# Solve this bigram challenge and set a new world record

Blog reader Norbert Biermann has recently solved a bigram substitution ciphertext consisting of 1346 letters – the shortest one ever broken. Here’s a 1000-letter ciphertext of the same kind.

The bigram substitution is a manual encryption method with a history of over 500 years. A bigram (also known as a digraph) is a pair of letters, such as CG, HE, JS or QW. The number of bigrams in the Latin alphabet is 26×26=676, ranging from AA to ZZ. A bigram substitution replaces each letter pair with another one (or with a symbol or with a number between 1 and 676). In order to use a bigram substitution, we need a substitution table with 676 entries.

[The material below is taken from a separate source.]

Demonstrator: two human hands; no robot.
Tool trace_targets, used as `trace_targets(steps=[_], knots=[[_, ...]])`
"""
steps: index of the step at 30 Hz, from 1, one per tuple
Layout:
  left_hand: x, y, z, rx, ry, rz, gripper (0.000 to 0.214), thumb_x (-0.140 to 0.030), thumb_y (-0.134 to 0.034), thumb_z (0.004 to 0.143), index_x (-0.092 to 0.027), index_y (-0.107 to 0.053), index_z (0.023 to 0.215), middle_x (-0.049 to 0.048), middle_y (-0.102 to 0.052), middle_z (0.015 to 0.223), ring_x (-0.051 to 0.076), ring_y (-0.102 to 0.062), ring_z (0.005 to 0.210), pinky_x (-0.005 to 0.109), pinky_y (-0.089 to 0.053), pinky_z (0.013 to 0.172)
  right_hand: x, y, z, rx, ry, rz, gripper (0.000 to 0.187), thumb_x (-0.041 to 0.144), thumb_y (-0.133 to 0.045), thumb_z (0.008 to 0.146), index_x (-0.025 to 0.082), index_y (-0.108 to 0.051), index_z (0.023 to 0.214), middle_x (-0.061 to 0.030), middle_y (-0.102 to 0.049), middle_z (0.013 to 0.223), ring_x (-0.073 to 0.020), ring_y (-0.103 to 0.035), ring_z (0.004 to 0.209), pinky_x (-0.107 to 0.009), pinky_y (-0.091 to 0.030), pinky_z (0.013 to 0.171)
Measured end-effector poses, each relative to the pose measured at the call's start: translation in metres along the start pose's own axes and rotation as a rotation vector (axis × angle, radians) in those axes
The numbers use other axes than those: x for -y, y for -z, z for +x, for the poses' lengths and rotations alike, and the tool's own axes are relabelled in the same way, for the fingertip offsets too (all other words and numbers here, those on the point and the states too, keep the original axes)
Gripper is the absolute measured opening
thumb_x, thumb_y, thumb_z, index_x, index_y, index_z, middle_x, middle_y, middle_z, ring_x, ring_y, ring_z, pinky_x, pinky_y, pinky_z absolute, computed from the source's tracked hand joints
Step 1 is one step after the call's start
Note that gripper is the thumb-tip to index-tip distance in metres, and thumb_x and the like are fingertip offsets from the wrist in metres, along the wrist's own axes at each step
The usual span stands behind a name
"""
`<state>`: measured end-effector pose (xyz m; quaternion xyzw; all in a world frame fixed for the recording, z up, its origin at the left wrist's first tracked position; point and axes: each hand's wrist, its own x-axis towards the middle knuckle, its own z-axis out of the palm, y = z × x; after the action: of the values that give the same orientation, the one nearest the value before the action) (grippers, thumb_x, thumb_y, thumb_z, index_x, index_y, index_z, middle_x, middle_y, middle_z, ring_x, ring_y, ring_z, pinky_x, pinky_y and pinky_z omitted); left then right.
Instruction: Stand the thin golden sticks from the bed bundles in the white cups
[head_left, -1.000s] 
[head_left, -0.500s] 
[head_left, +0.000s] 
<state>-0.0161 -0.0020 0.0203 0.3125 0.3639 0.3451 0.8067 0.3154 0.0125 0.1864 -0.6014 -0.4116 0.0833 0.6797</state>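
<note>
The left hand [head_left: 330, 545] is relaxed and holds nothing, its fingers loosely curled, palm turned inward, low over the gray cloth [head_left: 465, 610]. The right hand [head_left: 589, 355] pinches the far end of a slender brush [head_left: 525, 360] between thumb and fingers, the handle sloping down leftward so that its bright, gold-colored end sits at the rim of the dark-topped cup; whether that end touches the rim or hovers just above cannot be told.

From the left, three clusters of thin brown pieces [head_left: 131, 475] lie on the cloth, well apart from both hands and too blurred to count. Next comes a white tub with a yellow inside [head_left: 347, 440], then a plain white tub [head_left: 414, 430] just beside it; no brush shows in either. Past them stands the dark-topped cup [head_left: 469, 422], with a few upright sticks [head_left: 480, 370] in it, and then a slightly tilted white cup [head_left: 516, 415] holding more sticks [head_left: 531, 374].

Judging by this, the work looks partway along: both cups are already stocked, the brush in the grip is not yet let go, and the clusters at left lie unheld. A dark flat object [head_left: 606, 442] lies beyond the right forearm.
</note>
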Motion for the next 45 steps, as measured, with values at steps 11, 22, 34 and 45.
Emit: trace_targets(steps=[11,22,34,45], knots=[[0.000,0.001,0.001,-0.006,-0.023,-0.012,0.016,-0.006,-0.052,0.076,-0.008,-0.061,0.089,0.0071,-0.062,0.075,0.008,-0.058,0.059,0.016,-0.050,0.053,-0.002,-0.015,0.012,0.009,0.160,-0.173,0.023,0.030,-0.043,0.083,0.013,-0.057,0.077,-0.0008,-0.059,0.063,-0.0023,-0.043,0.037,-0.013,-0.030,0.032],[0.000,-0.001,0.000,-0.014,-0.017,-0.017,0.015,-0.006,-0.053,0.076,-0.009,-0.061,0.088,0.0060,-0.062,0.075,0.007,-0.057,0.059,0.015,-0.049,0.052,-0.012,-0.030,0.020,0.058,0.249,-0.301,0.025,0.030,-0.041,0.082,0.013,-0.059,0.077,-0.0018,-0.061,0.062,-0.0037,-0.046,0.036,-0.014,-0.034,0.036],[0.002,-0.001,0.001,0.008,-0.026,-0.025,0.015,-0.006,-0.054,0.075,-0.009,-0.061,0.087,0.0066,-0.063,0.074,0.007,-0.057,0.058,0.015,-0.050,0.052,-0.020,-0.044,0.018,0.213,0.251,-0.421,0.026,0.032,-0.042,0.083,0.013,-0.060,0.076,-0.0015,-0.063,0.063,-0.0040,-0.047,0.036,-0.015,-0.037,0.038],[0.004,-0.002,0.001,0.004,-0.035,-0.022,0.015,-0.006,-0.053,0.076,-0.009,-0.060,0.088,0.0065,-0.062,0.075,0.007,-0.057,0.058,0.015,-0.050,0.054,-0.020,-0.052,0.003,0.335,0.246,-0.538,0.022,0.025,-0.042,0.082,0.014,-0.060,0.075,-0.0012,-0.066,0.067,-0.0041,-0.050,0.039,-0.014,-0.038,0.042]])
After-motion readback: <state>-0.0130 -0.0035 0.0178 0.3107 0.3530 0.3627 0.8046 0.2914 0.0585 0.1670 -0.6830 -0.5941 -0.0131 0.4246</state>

### Porta’s bigram substitution

The oldest bigram substitution I am aware of is described in the book De Furtivis Literarum Notis written by 16th century cryptologist Giambattista della Porta. Porta uses a 20 letter alphabet. He therefore needs a substitution table with 400 entries. Here it is:

As can be seen, Porta substituted each letter pair with a symbol. He had to be quite inventive to come up with 400 different symbols. For instance, the bigram IA is replaced with a symbol that looks like an X. The bigram VO is substituted with something resembling an O.

### Vigenère’s bigram substitution

Blaise de Vigenère invented a bigram substitution, too. Here’s his table:

Vigenère replaces each bigram with a single letter or a letter followed by a dot, colon or semicolon. E.g., LM is substituted with “r.”.

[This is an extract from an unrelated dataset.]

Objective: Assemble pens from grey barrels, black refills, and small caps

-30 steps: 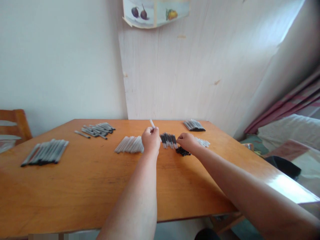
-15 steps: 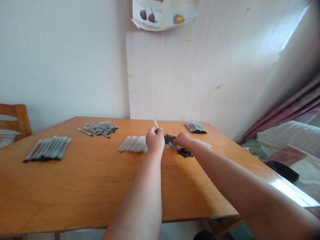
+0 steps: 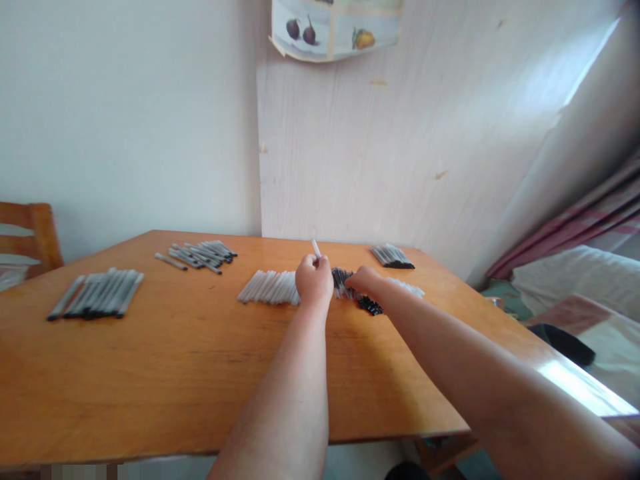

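A whitish, translucent pen barrel (image 3: 316, 248) points up and away from my left hand (image 3: 315, 280), which is closed round its lower part. My right hand (image 3: 364, 280) is over a heap of thin, black-tipped pen refills (image 3: 342, 283), fingers bent down and pressed together; whatever they pinch is hidden. Just below it lies a small cluster of black pen caps or plugs (image 3: 370, 305). Left of my left hand, a row of empty-looking clear pen barrels (image 3: 270, 287) lies side by side. More clear pieces (image 3: 407, 287) show past my right wrist.
Black-ended pens lie in groups: a row (image 3: 97, 295) at left, a loose pile (image 3: 203, 255) at the back left, and another stack (image 3: 393, 255) at the back right. The wooden table (image 3: 200, 387) meets the wall behind. A chair (image 3: 43, 233) stands at left, a bed (image 3: 590, 280) at right.
The whole view has shifted slightly. My left hand still grips the pen barrel, and my right hand stays at the refills with hardly any movement.
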### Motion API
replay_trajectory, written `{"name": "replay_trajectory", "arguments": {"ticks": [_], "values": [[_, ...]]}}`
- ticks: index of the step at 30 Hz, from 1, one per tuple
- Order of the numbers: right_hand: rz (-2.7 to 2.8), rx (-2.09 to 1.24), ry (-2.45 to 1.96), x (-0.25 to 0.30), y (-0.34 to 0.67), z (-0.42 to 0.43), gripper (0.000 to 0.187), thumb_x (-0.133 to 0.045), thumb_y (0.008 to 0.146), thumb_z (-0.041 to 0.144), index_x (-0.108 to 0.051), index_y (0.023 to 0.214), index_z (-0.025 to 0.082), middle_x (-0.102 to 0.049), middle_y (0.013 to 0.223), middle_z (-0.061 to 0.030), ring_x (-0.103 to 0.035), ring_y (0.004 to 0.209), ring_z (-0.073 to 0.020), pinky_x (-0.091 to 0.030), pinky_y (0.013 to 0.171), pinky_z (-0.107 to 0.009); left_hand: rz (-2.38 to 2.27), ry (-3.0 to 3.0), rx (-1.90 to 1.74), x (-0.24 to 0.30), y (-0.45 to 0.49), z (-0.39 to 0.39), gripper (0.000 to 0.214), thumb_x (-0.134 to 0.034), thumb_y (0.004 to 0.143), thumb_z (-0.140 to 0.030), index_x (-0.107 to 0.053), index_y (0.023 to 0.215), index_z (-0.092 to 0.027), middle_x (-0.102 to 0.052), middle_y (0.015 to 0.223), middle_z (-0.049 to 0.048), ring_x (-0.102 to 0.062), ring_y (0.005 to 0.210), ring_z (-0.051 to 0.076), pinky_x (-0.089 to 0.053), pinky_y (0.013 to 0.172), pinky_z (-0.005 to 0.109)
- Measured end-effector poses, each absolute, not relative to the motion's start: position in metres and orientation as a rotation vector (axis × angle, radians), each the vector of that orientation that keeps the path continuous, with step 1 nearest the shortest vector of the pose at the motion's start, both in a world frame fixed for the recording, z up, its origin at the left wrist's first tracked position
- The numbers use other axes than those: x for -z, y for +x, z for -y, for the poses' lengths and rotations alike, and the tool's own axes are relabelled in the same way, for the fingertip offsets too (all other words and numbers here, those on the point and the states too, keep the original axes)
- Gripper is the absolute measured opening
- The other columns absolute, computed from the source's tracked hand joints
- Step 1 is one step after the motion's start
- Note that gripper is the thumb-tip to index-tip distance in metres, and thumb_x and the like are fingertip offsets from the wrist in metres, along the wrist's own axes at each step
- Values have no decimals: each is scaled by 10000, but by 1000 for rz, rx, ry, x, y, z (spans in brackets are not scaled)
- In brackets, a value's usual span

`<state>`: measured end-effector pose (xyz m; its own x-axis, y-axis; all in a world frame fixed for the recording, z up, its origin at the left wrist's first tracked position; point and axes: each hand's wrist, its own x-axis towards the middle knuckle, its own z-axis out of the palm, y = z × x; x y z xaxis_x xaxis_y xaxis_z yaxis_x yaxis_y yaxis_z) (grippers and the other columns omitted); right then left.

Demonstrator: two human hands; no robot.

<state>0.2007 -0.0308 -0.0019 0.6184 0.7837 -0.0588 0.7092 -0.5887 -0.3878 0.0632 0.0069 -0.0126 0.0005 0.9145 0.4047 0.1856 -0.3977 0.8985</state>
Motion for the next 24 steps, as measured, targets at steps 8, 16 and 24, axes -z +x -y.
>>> {"name": "replay_trajectory", "arguments": {"ticks": [8,16,24], "values": [[1108,-476,-2440,-4,192,34,57,-678,650,158,-646,636,113,-565,459,-37,-526,434,-138,-371,413,-233,-1164,1618,-1475,11,65,-5,237,-509,816,-399,-618,784,-192,-664,767,38,-595,718,161,-380,619,246],[1037,-547,-2405,-2,193,30,124,-709,634,147,-608,565,129,-505,395,-17,-488,390,-141,-356,392,-245,-1186,1656,-1469,11,64,-3,245,-492,834,-404,-618,800,-197,-672,791,39,-597,735,161,-378,634,250],[1043,-545,-2403,-1,189,31,160,-699,645,142,-586,532,136,-499,391,-26,-473,385,-139,-358,403,-254,-1198,1670,-1448,5,61,1,223,-492,830,-382,-603,773,-197,-673,791,43,-595,727,166,-375,632,256]]}}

### RSHA bigram substitution

The following bigram substitution, which is described in David Kahn’s book The Codebreakers, was used by the Nazi authority Reichssicherheitshauptamt (RSHA):

### Two challenges

As far as I can tell, hill cimbing is the best approach to attack a bigram substitution. The best way to implement the fitness function of a bigram hill climber is probably to use hexagram (letter six-tuple) frequencies or some similar means.

However, hill climbing will only be successful if there is enough material to analyze, i.e., if the ciphertext is long enough. But how much ciphertext is necessary to break a bigram substitution? Not much has been published about this question in the literature. Three years ago, I decided to go a first step in finding the answer. For this purpose, I took two messages – one with 2500 and one with 5000 letters – and encrypted them. Subsequently, I published the two ciphertexts as challenges on my blog.

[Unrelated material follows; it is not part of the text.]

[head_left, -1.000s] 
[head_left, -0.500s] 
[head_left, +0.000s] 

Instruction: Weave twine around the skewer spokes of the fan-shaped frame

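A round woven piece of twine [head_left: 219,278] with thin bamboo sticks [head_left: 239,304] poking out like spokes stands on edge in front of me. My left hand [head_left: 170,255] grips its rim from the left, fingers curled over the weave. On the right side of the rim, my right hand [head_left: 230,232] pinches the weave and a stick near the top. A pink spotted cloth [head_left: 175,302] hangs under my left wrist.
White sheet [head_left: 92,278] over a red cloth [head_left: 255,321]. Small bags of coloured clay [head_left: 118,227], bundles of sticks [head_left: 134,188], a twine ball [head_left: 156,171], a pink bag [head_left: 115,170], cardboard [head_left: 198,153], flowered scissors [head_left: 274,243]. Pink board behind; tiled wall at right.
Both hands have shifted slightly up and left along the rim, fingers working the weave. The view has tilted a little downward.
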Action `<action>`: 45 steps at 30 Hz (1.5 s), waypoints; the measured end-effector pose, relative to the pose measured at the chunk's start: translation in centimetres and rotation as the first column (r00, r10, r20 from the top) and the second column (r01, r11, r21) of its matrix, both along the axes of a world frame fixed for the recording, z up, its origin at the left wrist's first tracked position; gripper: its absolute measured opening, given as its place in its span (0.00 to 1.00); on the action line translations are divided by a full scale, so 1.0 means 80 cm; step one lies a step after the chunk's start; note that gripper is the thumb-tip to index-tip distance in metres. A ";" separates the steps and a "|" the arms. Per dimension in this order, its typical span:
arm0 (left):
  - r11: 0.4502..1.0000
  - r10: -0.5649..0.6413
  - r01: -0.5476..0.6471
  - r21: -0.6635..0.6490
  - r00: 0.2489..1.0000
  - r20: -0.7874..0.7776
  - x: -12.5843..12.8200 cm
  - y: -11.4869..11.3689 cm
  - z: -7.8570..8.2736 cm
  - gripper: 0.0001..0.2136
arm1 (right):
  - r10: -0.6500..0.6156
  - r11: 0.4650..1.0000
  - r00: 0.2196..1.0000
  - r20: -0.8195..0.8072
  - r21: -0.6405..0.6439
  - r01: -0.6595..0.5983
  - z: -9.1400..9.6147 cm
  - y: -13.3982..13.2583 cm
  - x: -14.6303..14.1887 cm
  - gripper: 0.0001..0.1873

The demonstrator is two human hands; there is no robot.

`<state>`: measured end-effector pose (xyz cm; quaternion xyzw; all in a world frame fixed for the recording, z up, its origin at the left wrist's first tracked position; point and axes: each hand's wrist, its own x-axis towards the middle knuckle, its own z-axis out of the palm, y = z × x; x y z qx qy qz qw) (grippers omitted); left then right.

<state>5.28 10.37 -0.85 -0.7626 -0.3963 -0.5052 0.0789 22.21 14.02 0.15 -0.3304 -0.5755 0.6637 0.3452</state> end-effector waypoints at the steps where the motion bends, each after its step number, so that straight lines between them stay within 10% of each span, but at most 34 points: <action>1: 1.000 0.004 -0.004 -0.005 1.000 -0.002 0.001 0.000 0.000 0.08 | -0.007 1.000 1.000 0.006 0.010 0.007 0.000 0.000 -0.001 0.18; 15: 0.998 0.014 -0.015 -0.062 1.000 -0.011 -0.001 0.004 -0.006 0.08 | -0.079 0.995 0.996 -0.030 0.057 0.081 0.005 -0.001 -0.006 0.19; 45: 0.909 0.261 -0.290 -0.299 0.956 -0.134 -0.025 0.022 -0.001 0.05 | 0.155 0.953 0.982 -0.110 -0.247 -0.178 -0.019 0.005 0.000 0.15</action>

As usual, my readers solved both challenges within a few days. However, this time things proved a little more difficult than in most cases. Blog reader Norbert Biermann found the solution of the 5000 letters version – still with a few mistakes – using hill climbing. Thomas Ernst published a few interesting word pattern considerations. Then Norbert provided a second, more sophisticated hillclimbing result, which was almost error-free. Finally, Armin Krauß published the correct solution.

After the solution of the 5000 letter challenge had proven quite difficult, I expected that the 2500 letter ciphertext would not be solved so soon. However, I was wrong. Only a few days later, Norbert Biermann published the correct solution of the 2500 letter challenge, which he again had found with his hill climber. To my knowledge, this success represented the world record in breaking bigram substitutions.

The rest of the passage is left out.